> _EXERCISE_
Your answer should be the lines below from the one holding "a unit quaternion" through the one holding "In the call", copied exactly and with nothing else.

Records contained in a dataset
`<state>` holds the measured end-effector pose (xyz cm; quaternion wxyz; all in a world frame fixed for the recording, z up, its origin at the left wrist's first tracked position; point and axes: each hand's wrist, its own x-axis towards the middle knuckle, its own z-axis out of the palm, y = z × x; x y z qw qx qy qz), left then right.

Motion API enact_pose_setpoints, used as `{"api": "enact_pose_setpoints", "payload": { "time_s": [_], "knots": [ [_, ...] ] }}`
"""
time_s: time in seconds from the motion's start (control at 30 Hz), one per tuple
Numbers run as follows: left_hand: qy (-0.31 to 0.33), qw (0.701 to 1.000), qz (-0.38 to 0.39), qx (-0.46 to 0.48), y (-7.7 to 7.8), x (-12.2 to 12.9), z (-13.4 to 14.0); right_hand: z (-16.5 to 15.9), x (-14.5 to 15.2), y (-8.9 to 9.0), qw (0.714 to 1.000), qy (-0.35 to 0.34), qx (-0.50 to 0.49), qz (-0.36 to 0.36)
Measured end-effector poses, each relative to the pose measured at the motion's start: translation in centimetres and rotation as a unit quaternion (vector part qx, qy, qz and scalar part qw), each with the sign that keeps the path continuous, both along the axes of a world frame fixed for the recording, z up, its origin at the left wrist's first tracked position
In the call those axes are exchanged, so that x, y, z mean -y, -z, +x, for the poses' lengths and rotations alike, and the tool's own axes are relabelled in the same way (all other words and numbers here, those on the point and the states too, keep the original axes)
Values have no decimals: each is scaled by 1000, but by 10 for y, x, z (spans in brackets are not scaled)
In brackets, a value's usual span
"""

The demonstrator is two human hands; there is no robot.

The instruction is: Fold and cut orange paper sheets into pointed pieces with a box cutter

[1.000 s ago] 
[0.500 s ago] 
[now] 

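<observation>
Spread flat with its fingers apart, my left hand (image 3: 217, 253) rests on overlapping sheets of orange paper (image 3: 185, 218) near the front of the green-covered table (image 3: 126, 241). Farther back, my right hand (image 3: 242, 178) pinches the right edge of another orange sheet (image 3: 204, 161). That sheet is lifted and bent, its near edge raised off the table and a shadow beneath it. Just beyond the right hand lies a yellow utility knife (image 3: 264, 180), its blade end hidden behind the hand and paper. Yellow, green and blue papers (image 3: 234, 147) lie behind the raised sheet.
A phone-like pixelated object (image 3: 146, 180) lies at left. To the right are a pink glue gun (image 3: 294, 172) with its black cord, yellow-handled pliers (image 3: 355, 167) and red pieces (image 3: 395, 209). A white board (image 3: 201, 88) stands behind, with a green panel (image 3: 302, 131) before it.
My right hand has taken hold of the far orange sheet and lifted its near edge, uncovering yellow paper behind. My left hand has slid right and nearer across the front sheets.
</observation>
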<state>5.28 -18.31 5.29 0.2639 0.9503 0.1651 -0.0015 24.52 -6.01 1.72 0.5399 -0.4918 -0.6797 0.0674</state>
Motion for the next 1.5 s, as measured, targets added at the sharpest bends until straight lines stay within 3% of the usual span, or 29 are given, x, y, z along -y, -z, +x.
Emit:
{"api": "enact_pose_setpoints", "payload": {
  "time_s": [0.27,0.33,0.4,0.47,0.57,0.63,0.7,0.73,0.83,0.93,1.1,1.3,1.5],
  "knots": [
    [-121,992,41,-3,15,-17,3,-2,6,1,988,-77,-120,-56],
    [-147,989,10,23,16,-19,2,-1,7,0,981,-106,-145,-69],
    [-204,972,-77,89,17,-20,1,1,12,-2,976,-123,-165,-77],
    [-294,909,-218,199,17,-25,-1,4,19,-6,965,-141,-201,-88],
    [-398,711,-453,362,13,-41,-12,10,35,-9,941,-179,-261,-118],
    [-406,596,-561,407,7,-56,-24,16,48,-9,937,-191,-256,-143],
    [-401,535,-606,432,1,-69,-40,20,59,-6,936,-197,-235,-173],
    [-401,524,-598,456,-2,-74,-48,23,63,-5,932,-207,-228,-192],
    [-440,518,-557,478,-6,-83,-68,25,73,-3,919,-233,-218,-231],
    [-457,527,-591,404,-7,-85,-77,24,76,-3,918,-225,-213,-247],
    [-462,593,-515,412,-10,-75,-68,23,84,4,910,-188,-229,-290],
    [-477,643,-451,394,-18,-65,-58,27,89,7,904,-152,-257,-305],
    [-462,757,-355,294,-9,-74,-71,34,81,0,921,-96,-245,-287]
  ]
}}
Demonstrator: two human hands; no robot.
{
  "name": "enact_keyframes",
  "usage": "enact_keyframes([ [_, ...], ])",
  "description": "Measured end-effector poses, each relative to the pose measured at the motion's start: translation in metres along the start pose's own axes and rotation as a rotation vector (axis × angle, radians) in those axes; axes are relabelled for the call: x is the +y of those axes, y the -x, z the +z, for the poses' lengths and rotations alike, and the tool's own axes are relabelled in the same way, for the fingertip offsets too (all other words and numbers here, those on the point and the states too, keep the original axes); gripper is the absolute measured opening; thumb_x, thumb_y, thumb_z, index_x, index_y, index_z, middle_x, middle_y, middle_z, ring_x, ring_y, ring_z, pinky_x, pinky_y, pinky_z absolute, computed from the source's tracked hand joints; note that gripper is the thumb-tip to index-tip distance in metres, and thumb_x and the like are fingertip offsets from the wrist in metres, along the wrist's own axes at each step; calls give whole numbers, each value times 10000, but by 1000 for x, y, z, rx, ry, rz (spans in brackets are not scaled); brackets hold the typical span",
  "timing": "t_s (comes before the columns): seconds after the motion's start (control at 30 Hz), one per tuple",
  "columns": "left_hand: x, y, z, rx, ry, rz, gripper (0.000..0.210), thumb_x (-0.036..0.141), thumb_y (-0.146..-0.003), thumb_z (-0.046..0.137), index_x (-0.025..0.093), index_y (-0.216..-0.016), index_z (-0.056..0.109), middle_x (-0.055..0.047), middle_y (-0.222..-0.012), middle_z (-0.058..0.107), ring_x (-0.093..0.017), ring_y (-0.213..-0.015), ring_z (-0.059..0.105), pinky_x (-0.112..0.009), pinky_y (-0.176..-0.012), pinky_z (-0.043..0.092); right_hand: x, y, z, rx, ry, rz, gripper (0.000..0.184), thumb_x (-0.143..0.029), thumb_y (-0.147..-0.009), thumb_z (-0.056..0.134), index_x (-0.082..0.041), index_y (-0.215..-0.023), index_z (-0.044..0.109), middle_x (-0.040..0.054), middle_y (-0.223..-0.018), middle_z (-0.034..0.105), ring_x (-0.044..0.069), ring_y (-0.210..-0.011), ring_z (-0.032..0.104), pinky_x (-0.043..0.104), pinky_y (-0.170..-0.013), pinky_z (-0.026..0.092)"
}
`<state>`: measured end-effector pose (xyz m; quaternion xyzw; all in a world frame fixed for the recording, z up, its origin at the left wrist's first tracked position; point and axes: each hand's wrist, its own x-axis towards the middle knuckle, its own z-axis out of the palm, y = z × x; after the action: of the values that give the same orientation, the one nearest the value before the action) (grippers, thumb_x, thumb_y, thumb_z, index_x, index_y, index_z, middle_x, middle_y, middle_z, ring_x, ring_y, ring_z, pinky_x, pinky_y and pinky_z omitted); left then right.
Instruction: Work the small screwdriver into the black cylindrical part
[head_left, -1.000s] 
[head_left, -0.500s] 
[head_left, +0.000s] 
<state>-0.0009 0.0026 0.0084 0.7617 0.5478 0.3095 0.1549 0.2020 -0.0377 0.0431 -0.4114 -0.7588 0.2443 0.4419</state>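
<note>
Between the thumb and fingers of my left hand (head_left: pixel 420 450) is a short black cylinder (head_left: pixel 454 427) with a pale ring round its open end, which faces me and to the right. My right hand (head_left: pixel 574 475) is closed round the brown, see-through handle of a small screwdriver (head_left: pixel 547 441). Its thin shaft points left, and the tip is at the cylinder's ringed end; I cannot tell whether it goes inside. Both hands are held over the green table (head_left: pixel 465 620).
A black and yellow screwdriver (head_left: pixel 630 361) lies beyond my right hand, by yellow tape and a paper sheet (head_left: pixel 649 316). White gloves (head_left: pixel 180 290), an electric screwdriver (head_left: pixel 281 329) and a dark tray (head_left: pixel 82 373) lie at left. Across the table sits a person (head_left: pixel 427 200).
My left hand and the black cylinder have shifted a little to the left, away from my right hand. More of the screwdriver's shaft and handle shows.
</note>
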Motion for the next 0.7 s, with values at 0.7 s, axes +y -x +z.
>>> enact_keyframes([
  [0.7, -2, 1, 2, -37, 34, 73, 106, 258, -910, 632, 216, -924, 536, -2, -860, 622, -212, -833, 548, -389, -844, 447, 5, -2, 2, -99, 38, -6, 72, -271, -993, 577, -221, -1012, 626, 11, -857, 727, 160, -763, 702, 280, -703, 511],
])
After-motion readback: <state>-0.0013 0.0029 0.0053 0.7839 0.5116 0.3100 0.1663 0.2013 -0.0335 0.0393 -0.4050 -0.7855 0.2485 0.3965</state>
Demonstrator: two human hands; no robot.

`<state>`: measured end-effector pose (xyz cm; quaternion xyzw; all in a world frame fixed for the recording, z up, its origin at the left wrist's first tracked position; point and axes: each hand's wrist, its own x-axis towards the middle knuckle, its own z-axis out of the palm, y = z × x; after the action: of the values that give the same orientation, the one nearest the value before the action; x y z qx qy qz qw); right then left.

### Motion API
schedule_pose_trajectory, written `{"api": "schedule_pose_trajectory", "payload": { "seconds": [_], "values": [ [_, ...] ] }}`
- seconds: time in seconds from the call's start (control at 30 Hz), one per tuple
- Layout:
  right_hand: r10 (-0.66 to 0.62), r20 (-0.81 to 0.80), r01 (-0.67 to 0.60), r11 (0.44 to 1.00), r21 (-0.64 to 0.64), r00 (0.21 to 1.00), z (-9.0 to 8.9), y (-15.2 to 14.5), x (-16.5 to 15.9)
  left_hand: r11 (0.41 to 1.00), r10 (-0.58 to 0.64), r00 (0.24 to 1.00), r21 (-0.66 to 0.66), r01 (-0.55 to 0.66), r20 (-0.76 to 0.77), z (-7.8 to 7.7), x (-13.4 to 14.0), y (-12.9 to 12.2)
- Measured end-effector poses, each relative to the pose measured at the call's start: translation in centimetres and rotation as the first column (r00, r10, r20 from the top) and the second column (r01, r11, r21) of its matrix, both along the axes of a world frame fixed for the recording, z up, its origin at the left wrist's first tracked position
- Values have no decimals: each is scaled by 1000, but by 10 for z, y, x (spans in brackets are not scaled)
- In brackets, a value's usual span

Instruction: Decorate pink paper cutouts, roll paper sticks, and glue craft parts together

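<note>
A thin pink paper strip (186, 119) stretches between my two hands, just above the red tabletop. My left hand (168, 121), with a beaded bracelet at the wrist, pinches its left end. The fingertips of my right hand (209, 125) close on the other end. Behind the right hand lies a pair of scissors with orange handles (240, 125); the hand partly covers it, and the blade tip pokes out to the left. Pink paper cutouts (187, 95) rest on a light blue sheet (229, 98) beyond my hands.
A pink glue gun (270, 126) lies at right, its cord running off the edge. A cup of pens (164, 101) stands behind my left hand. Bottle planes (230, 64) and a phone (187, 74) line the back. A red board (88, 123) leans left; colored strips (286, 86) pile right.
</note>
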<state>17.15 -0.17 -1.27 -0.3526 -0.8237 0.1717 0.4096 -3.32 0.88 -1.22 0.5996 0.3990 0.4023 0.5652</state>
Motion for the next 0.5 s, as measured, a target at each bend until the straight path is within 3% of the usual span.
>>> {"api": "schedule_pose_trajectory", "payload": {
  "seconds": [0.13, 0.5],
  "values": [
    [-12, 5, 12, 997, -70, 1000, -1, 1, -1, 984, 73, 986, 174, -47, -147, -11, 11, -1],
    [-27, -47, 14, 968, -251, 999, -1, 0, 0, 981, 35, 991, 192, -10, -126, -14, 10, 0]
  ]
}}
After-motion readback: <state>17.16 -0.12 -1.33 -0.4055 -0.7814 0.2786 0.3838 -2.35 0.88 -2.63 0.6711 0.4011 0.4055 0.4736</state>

> _REPLY_
Measured end-effector poses, each relative to the pose measured at the motion's start: translation in centimetres and rotation as a unit quaternion (vector part qx, qy, qz and scalar part qw), each with the sign that keeps the path continuous, both along the axes of a world frame fixed for the recording, z up, its origin at the left wrist's first tracked position
In the call those axes are exchanged, so that x, y, z mean -y, -z, +x, for the poses' lengths and rotations alike, and the tool's own axes are relabelled in the same way (all other words and numbers here, those on the point and the states too, keep the original axes)

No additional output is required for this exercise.